Exercise prompt
All that is needed is every line of the listing below that has "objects".

● ● ● ● ● ● ●

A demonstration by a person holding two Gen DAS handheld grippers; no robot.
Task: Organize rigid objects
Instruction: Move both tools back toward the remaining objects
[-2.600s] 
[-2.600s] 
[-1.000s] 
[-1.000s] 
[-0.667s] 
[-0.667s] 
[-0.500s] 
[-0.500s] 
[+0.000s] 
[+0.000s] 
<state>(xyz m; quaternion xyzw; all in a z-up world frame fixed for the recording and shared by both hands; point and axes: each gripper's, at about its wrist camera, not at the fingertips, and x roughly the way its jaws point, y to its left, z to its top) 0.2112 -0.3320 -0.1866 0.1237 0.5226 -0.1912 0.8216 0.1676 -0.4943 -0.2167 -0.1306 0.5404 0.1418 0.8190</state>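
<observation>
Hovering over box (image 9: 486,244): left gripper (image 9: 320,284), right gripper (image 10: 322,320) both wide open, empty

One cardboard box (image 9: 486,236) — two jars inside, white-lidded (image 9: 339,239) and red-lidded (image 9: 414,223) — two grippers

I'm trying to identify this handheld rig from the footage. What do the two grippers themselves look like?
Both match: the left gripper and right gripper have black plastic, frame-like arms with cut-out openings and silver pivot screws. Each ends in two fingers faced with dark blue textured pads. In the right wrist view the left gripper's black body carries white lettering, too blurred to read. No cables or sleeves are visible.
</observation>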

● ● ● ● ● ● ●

Output below
Task: Organize rigid objects
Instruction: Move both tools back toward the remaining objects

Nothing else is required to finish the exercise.